━━ Data below
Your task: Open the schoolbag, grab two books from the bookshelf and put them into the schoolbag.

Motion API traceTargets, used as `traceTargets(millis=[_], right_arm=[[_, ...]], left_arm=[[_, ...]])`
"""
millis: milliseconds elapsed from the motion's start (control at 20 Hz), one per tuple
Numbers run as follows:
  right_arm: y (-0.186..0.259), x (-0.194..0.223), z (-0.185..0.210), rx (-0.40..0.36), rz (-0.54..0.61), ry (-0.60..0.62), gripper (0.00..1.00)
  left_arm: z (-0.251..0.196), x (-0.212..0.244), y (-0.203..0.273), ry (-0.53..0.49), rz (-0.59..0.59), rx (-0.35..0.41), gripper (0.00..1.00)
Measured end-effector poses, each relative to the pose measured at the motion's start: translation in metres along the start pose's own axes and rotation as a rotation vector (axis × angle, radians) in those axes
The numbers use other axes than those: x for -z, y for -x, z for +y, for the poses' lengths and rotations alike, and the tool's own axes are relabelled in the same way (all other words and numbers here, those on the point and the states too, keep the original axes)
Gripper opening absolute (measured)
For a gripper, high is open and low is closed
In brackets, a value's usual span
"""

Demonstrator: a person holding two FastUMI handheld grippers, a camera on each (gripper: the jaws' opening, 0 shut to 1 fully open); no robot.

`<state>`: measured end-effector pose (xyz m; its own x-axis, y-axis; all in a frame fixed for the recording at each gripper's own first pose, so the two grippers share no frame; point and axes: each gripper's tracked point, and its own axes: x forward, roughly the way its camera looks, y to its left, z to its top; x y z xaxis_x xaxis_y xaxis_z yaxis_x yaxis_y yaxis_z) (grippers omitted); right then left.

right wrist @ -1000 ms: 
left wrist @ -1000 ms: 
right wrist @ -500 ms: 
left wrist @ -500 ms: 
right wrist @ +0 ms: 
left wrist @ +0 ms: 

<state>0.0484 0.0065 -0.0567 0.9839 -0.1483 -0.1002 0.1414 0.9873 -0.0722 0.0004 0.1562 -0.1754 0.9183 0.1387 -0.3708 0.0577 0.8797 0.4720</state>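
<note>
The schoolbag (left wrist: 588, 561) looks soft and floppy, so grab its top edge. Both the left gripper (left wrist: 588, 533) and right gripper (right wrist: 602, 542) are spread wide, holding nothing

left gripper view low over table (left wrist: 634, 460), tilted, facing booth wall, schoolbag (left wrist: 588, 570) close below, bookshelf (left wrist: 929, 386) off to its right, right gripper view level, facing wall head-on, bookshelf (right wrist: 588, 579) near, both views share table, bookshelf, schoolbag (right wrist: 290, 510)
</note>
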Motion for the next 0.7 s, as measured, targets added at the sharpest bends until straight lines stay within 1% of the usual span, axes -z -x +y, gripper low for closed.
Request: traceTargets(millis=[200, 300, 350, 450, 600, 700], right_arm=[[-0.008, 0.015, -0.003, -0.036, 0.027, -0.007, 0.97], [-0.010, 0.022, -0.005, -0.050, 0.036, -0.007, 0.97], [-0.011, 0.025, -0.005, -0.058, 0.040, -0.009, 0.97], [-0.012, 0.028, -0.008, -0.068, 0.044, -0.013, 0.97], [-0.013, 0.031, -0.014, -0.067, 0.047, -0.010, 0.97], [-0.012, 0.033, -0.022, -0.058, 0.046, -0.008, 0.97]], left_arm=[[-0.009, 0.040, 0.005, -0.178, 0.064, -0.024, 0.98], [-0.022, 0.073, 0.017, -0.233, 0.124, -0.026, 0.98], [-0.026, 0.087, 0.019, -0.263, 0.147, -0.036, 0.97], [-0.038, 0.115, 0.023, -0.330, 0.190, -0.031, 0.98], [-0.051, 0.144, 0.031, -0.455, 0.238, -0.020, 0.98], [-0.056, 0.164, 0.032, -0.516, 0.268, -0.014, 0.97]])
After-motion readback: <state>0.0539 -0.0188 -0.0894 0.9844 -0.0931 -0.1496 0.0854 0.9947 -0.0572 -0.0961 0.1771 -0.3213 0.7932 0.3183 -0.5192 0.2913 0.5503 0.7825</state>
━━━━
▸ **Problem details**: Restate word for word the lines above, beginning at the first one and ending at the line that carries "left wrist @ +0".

▸ **Answer below**:
Your task: Open the schoolbag, grab two books from the bookshelf and put them into the schoolbag.

Motion API traceTargets, used as `traceTargets(millis=[_], right_arm=[[_, ...]], left_arm=[[_, ...]])`
"""
millis: milliseconds elapsed from the motion's start (control at 20 Hz), one per tuple
Numbers run as follows:
  right_arm: y (-0.186..0.259), x (-0.194..0.223), z (-0.185..0.210), rx (-0.40..0.36), rz (-0.54..0.61), ry (-0.60..0.62), gripper (0.00..1.00)
  left_arm: z (-0.251..0.196), x (-0.212..0.244), y (-0.203..0.273), ry (-0.53..0.49), rz (-0.59..0.59), rx (-0.35..0.41), gripper (0.00..1.00)
Measured end-effector poses, each relative to the pose measured at the motion's start: translation in metres along the start pose's own axes and rotation as a rotation vector (axis × angle, radians) in those axes
The numbers use other axes than those: x for -z, y for -x, z for +y, for the poses' lengths and rotations alike, and the tool's own axes are relabelled in the same way (all other words and numbers here, those on the point and the states too, keep the original axes)
Gripper opening absolute (measured)
For a gripper, high is open and low is closed
In brackets, a value's usual span
"""

Demonstrator: a person holding two FastUMI handheld grippers, a camera on each (gripper: the jaws' opening, 0 shut to 1 fully open); no robot.

`<state>`: measured end-effector pose (xyz m; its own x-axis, y-axis; all in a frame fixed for the recording at each gripper's own first pose, so the two grippers share no frame; point and axes: each gripper's tracked point, and its own axes: x forward, roughly the way its camera looks, y to its left, z to its top; x y z xaxis_x xaxis_y xaxis_z yaxis_x yaxis_y yaxis_z) (grippers omitted); right then left.

right wrist @ -1000 ms: 
left wrist @ -1000 ms: 
right wrist @ -500 ms: 
left wrist @ -500 ms: 
right wrist @ +0 ms: 
left wrist @ +0 ms: 

Now the exercise is finished.